The sentence was much higher than the 6-year term sought by defense lawyers, who argued that their client, Ardit Ferizi, meant no real harm and is not a true supporter of Daesh.

Ardit Ferizi, 20, who was also known as Th3Dir3ctorY, was arrested in Malaysia last year and extradited to the United States, where he pleaded guilty in a Virginia federal court in June.

"He was a nonsensical, misguided teenager who did not know what he was doing," said public defender Elizabeth Mullin. "He has never embraced Daesh's ideology."

Ferizi, 20, a native of Kosovo who was arrested last year in Malaysia, is the first person convicted in the U.S. of both computer hacking and terrorism charges. He admitted hacking a private company and pulling out the names, email passwords and phone numbers of about 1,300 people with .gov and .mil addresses. Daesh terrorists published the names with a threat to attack.

At Friday's sentencing hearing, Ferizi struggled to explain why he did it, when asked directly by U.S. District judge Leonie Brinkema for an explanation. He said that it all happened very quickly.

"I feel so bad for what I did," he said in Albanian-accented English. "I am very sorry for what I did, making people feel scared."

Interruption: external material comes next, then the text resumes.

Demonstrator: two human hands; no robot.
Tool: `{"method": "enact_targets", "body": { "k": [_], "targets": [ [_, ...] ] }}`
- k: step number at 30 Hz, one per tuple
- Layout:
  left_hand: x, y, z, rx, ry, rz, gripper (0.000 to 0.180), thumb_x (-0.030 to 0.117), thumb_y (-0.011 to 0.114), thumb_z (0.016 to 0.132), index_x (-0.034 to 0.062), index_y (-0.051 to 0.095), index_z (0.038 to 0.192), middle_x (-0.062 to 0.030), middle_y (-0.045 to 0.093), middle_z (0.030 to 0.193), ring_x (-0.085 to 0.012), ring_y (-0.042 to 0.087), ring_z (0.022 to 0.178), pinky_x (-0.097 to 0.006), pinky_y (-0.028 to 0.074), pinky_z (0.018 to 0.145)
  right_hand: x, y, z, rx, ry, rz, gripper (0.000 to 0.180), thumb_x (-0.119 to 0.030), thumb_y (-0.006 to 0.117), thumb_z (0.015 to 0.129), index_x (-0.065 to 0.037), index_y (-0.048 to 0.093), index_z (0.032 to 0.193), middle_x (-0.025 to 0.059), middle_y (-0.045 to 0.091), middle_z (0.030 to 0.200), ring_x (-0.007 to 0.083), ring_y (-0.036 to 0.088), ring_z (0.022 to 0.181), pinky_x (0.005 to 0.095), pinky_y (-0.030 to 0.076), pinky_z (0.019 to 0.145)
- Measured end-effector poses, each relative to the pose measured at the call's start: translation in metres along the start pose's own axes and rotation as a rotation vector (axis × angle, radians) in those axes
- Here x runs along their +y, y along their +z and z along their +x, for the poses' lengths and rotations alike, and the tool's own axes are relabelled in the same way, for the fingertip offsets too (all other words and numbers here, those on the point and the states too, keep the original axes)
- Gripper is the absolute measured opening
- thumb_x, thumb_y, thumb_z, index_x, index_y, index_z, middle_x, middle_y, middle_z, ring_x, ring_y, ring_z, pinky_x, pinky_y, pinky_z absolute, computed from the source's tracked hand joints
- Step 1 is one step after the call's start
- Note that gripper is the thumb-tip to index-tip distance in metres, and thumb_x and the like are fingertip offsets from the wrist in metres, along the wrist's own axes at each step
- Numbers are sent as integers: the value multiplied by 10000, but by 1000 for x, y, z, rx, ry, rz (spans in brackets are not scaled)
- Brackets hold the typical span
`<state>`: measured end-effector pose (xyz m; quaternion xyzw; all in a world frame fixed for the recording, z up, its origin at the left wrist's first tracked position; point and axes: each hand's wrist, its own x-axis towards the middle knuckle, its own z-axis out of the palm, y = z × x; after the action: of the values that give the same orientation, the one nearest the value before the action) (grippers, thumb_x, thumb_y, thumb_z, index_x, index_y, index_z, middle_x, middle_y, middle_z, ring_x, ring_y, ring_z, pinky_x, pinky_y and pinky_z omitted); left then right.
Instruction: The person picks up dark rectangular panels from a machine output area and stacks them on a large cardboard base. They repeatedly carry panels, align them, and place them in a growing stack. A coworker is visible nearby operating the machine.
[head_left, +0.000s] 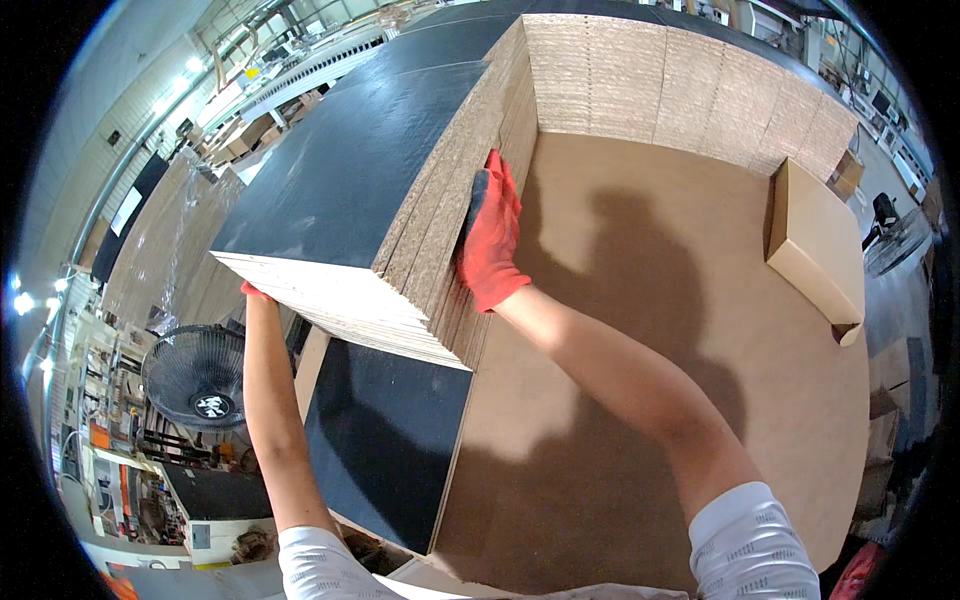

Prosecutors asked for the maximum sentence of 25 years.

"The defendant's conduct has indefinitely put the lives of 1,300 military members and government workers at risk," said Assistant U.S. Attorney Brandon Van Grack.

He disputed the idea that Ferizi's crime was a whim. Before turning over the names to the "Daesh Hacking Division" las year, he operated a website devoted to propagating Daesh's propaganda. In online conversations, Ferizi defended Daesh, and when he gave the 1,300 identities to Daesh, he knew he was putting them in would-be terrorists' crosshairs, Van Grack said.

"This was a hit list. The point was to find these individuals and hit them, to 'strike at their necks,'" Van Grack said, mimicking the language Daesh used when it published the names.

Van Grack quoted a letter from one of the victims, who said she has an easily identifiable name and is now nervous when she interacts with Muslims, something she feels guilty about. And Van Grack cited another terror case in northern Virginia, in which the defendant, Haris Qamar, allegedly staked out two of the addresses of people in the list who lived near him in the town of Burke.

Mullin countered that nobody on the list has actually been harmed, and said that much of the information Ferizi helped disseminate was publicly available anyway.

Court papers describe a difficult life for Ferizi, who was nominally raised as a Muslim and was just 4 years old when NATO airstrikes forced Serbian forces to withdraw from the territory, which subsequently became independent. Ferizi's uncle was murdered and his father was kidnapped during the war, according to letters written by Ferizi's family.

As a teenager, Ferizi got in trouble for hacking into Kosovar government databases, but he avoided jail. Ferizi went to Malaysia to study cybersecurity, but continued his hacking activities and developed worsening mental health problems, defense lawyers said.

He met a Daesh recruiter over the internet while he was trying to expose online pedophiles, his lawyers said.